I think one of the main lessons we can take from Vienna is how they allocate affordable housing. In Portland, we treat public housing as a program for the poor, and as a result it is stigmatized, neglected, and chronically underfunded. In their model, anyone making 150% of the median income or less (the equivalent of $120,000 per year in Portland) qualifies for Social Housing. That's about three-fourths of the entire population. By guaranteeing housing stability to the broad majority of middle class residents, it becomes less of a political football, and something more akin to a core service like parks or schools. That's the recipe for a successful, sustainable system.
Councilor Jamie Dunphy
The experience our delegation had in Vienna left a deep impression on me. My biggest takeaway from the study trip was how profoundly housing shapes a community when it is treated as a public good. Walking through Vienna's neighborhoods, I saw people of all incomes living together intentionally. Kids played in shared courtyards, families gathered in parks that were seamlessly built into each block, and every few minutes a train pulled up, full of people taking part in one of the best public transit systems I've ever seen. What struck me most was the absence of housing insecurity: people had stability, community, and dignity, and that sense of security permeated the entire city.
What surprised me most was how invisible income differences were. You couldn't tell how much someone earned by looking at where they lived. That wasn't by accident. It was by design: policies and investments that prevent segregation and ensure everyone has access to quality housing and neighborhood amenities. Seeing that in practice was far more powerful than reading about it.

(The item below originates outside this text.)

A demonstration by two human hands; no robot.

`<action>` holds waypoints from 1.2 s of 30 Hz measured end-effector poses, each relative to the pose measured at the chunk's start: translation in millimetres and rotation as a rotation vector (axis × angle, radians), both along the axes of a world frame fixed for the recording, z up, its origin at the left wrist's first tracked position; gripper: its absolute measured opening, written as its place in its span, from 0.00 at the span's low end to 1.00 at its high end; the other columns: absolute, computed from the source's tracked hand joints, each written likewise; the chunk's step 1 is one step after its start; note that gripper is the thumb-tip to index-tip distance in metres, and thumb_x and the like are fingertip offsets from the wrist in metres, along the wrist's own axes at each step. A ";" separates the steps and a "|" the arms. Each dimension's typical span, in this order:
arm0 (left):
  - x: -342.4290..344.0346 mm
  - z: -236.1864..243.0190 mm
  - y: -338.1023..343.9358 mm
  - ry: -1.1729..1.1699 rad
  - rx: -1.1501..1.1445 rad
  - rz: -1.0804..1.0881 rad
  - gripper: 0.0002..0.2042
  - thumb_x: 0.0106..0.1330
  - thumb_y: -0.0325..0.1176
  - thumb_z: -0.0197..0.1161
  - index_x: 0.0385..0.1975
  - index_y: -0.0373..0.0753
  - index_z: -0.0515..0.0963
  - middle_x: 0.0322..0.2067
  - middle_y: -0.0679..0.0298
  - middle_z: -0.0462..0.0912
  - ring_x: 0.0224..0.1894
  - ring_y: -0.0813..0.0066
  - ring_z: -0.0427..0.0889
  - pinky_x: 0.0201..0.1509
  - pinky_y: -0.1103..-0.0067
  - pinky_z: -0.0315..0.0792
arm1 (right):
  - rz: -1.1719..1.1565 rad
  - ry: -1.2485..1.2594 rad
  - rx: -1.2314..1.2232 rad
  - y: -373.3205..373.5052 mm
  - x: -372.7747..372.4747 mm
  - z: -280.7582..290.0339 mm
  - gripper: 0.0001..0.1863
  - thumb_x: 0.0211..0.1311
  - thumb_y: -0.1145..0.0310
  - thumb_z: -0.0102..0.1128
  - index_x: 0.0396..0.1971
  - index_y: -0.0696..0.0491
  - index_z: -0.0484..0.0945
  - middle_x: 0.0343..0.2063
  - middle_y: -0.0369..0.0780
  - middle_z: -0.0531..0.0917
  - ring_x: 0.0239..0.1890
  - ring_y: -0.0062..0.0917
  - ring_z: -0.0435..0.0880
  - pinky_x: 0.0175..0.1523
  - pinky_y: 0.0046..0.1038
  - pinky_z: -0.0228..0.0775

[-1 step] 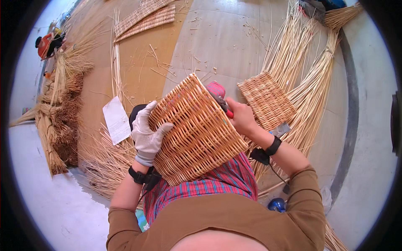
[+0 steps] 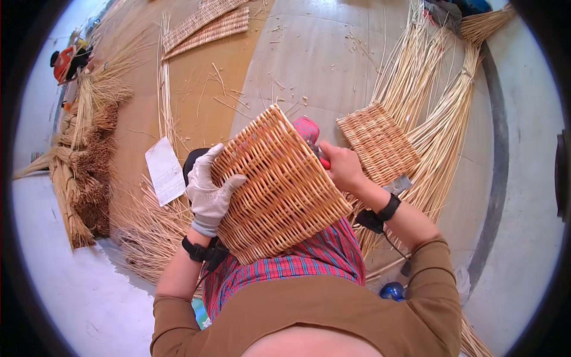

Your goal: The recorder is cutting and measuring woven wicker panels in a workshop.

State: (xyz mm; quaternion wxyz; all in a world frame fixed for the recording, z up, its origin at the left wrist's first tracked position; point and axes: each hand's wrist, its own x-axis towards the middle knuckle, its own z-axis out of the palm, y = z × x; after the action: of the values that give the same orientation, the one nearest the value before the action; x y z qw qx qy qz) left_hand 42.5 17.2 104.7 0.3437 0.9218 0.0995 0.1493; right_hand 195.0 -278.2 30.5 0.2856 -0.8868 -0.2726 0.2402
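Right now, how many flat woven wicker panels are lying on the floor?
3: two long strips, upper strip and lower strip, at the top left; one square panel beside the right hand. Others may be hidden.

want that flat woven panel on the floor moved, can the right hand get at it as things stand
Probably not at once. The right hand is close to the flat woven panel, with nothing between them, but it grips a red-handled tool against the wicker basket.
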 end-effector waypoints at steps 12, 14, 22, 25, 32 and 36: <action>-12.8 -11.6 6.6 -0.045 -0.198 0.120 0.40 0.55 0.46 0.84 0.65 0.35 0.75 0.55 0.56 0.84 0.56 0.63 0.83 0.64 0.70 0.76 | -0.450 0.590 0.597 -28.2 -17.0 -6.7 0.18 0.73 0.53 0.69 0.44 0.53 0.80 0.27 0.31 0.79 0.30 0.14 0.77 0.37 0.24 0.70; -23.5 -8.9 16.0 -0.062 -0.315 0.189 0.37 0.60 0.42 0.83 0.66 0.32 0.74 0.57 0.56 0.83 0.59 0.66 0.82 0.66 0.71 0.76 | -0.531 0.580 0.659 -44.9 -36.2 -2.8 0.16 0.74 0.55 0.67 0.42 0.53 0.79 0.28 0.29 0.79 0.29 0.13 0.75 0.37 0.21 0.69; -32.3 -0.7 22.2 -0.056 0.053 0.195 0.37 0.64 0.50 0.78 0.66 0.32 0.74 0.59 0.52 0.80 0.61 0.61 0.79 0.69 0.68 0.72 | -0.492 0.249 0.379 -65.7 -123.2 19.6 0.17 0.69 0.56 0.70 0.40 0.54 0.77 0.26 0.40 0.77 0.31 0.24 0.77 0.40 0.31 0.71; -36.0 1.6 21.1 -0.064 0.013 0.188 0.37 0.65 0.51 0.78 0.66 0.32 0.74 0.59 0.53 0.80 0.61 0.61 0.79 0.69 0.68 0.72 | -0.479 0.337 0.543 -50.1 -135.7 13.5 0.15 0.71 0.58 0.69 0.42 0.54 0.78 0.28 0.36 0.79 0.33 0.20 0.77 0.42 0.29 0.72; -15.2 43.5 -23.8 -0.053 0.331 -0.115 0.33 0.62 0.41 0.78 0.68 0.43 0.76 0.67 0.50 0.74 0.73 0.49 0.68 0.79 0.58 0.59 | -0.588 0.448 0.816 -35.9 -107.2 40.3 0.12 0.77 0.61 0.64 0.50 0.54 0.82 0.29 0.26 0.78 0.31 0.09 0.73 0.38 0.17 0.67; 35.3 62.3 -74.0 -0.083 0.419 -0.482 0.36 0.59 0.52 0.77 0.68 0.46 0.77 0.68 0.52 0.74 0.75 0.45 0.66 0.82 0.52 0.52 | -0.530 0.382 0.855 -23.3 -83.1 47.7 0.15 0.78 0.59 0.64 0.51 0.56 0.84 0.27 0.26 0.78 0.30 0.09 0.73 0.37 0.19 0.67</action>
State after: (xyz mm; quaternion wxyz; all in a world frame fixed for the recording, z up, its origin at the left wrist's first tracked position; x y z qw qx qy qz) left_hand 77.8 -56.7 166.9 0.1755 0.9627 -0.1687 0.1183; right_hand 111.9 -301.4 78.2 0.7166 -0.6703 -0.0562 0.1843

For Portland, the lesson is clear. If Vienna can treat housing like schools, parks, or roads, something built, maintained, and protected as essential infrastructure, then we can too. With new Tax Increment Financing Districts on the horizon, we have the chance to invest in housing models that create lasting affordability, like co-ops, limited-profit housing, and publicly-owned developments that stay affordable for generations. We may not catch up to Vienna's century of progress, but we can take bold steps now to ensure that in the future, Portland neighborhoods are places where affordability is permanent, incomes are mixed, and every family has the security to plan their future. The Vienna model proves it is possible, and the question before us is whether we are ready to take the leap here in Portland. I believe we can.